» **Your assignment**: Exclude the pictures, then restate exactly each line of the data below from the first through the line containing "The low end".

[Collected data]
==*==
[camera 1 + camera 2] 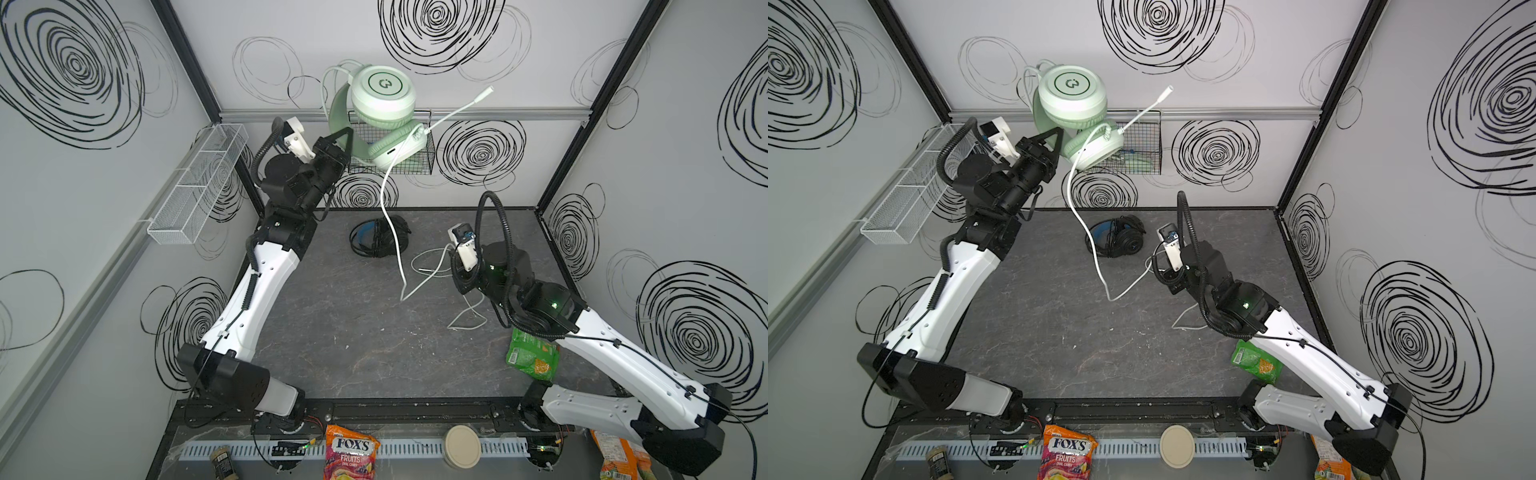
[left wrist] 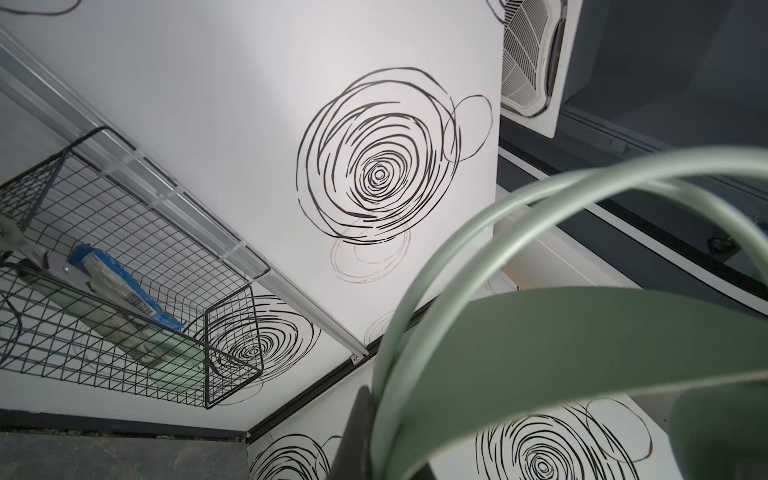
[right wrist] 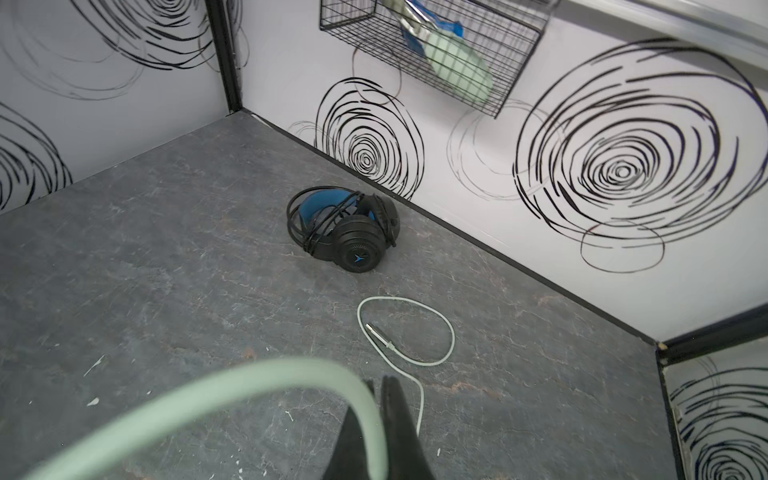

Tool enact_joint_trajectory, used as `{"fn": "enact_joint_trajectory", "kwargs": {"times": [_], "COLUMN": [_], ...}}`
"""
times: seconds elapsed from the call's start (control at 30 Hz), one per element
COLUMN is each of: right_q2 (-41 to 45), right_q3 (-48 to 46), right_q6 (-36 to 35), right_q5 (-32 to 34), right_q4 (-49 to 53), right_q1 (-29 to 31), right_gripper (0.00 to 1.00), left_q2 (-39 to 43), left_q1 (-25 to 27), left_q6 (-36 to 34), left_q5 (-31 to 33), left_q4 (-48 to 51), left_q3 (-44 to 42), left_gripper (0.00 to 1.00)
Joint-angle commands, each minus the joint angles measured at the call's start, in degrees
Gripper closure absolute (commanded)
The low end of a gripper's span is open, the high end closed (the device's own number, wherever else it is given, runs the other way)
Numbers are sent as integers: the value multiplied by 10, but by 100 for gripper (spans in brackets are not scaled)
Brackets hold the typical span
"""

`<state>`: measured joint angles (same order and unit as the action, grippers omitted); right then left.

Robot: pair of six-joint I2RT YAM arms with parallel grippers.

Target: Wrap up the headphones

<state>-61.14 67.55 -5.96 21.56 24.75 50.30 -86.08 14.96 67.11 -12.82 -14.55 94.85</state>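
In both top views: L tool [image 1: 344, 138] is clenching headband [image 1: 336, 109] of mint headset [image 1: 382, 97], holding it up just in front of wire basket [image 1: 417, 160]; black headset [image 1: 380, 240] is lying on worktop [image 1: 332, 332] below basket. L wrist: headband [image 2: 582, 332] is filling foreground. R wrist: R tool [image 3: 376, 388] is pinching pale cable [image 3: 208, 395], well below basket.

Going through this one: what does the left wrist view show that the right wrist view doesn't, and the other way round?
Only the left wrist view shows the mint-green headset, its headband filling the foreground, and a ceiling vent.

Only the right wrist view shows the black headset lying on the table with black cable wound round it. It also shows the pale cable looped on the table, its plug inside the loop, and the right gripper pinching that cable.

Both show the black wire basket on the back wall, holding a blue-and-white packet.
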Motion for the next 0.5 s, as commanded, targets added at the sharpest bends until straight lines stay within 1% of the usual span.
{"fn": "enact_joint_trajectory", "kwargs": {"times": [0.0,0.13,0.17,0.23,0.3,0.37,0.47], "right_q2": [15,-3,-13,-29,-41,-47,-58], "right_q3": [-15,-4,4,17,28,35,52], "right_q6": [-19,-23,-24,-18,0,19,22], "right_q5": [30,-20,-31,-51,-89,-127,-146], "right_q4": [-30,-51,-51,-54,-57,-61,-61], "right_q1": [3,-26,-38,-63,-103,-139,-164], "right_gripper": [100,100,100,100,100,100,100], "left_q2": [3,30,40,63,86,98,113], "left_q1": [23,38,43,51,56,59,73], "left_q6": [62,77,72,53,40,31,5], "left_q5": [-38,-110,-129,-147,-159,-186,-228], "left_q4": [-105,-146,-150,-142,-139,-138,-114], "left_q3": [22,-18,-31,-61,-94,-113,-134], "left_gripper": [100,100,100,100,100,100,100]}}
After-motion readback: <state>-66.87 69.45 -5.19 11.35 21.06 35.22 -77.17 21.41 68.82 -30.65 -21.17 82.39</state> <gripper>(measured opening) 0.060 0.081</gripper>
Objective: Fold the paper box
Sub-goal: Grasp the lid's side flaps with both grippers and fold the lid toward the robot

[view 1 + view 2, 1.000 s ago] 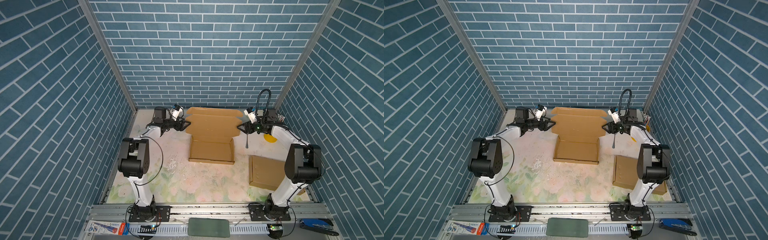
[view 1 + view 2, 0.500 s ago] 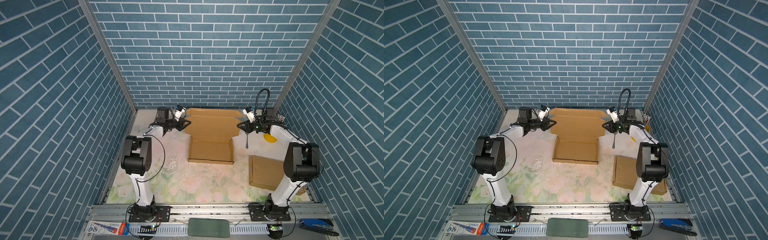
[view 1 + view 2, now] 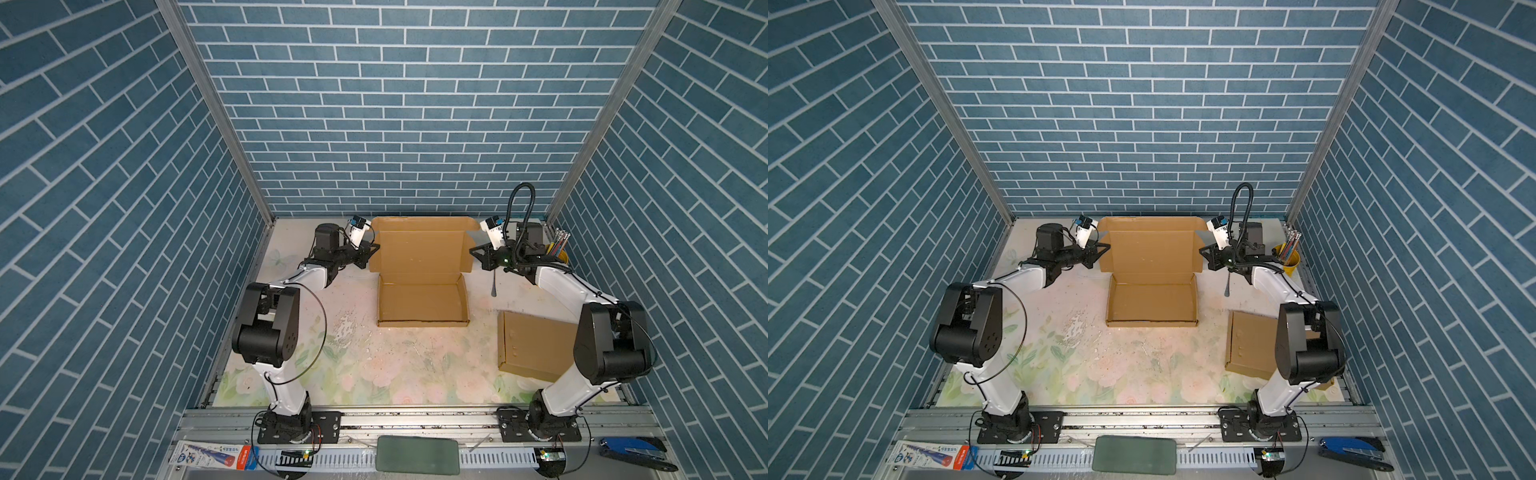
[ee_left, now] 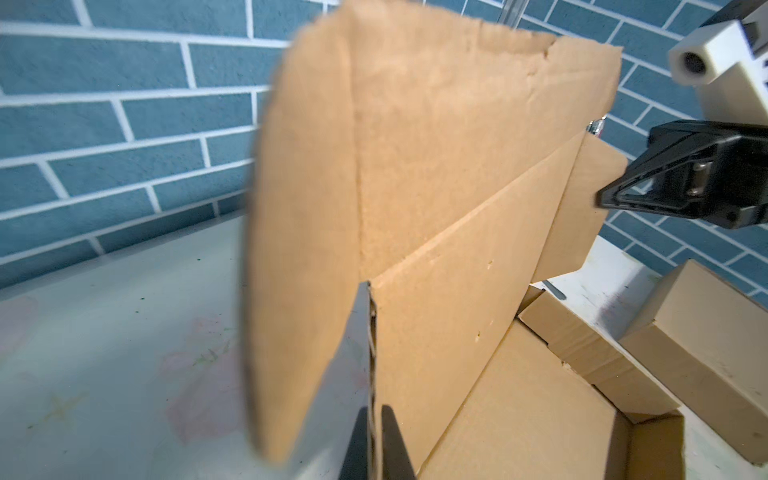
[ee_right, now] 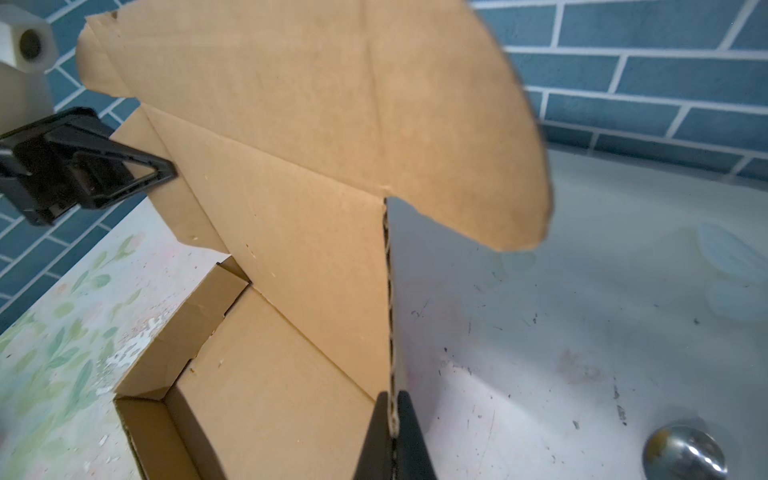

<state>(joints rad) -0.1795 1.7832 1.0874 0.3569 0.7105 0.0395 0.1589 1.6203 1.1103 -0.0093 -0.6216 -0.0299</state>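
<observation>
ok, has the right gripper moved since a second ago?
Yes. Against the dark utensil, which stays put, the right gripper has shifted leftward in both top views, toward the box lid; its jaws are now shut on the lid's edge.

Brown corrugated paper box (image 3: 420,270), open, near the middle of the table's (image 3: 374,365) far edge; shallow tray (image 3: 422,301) flat on the table, low walls standing; lid (image 3: 419,245) raised on its rear hinge, tilted back, with a rounded flap at each side
</observation>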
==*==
» **Task output**:
[camera 1 + camera 2] 
[left wrist] 
[right wrist] 

Tool enact_joint_trajectory, used as `{"fn": "enact_joint_trajectory", "kwargs": {"times": [_], "COLUMN": [_], ...}}`
"""
times: seconds elapsed from the call's start (control at 30 Hz), one per element
COLUMN is each of: right_q2 (-41 to 45), right_q3 (-48 to 46), right_q6 (-36 to 35), right_q5 (-32 to 34), right_q4 (-49 to 53), right_q1 (-29 to 31), right_gripper (0.00 to 1.00), left_q2 (-39 to 43), left_q1 (-25 to 27), left_q6 (-36 to 34), left_q5 (-31 to 33), left_q4 (-48 to 51), left_q3 (-44 to 42), left_gripper (0.00 to 1.00)
Joint-angle commands, each minus the joint angles measured at the call's start, in degrees
Gripper closure absolute (commanded)
The low end of a gripper's span is open, the high end closed (the device's own number, wherever else it is given, runs the other way)

The output given here is complete.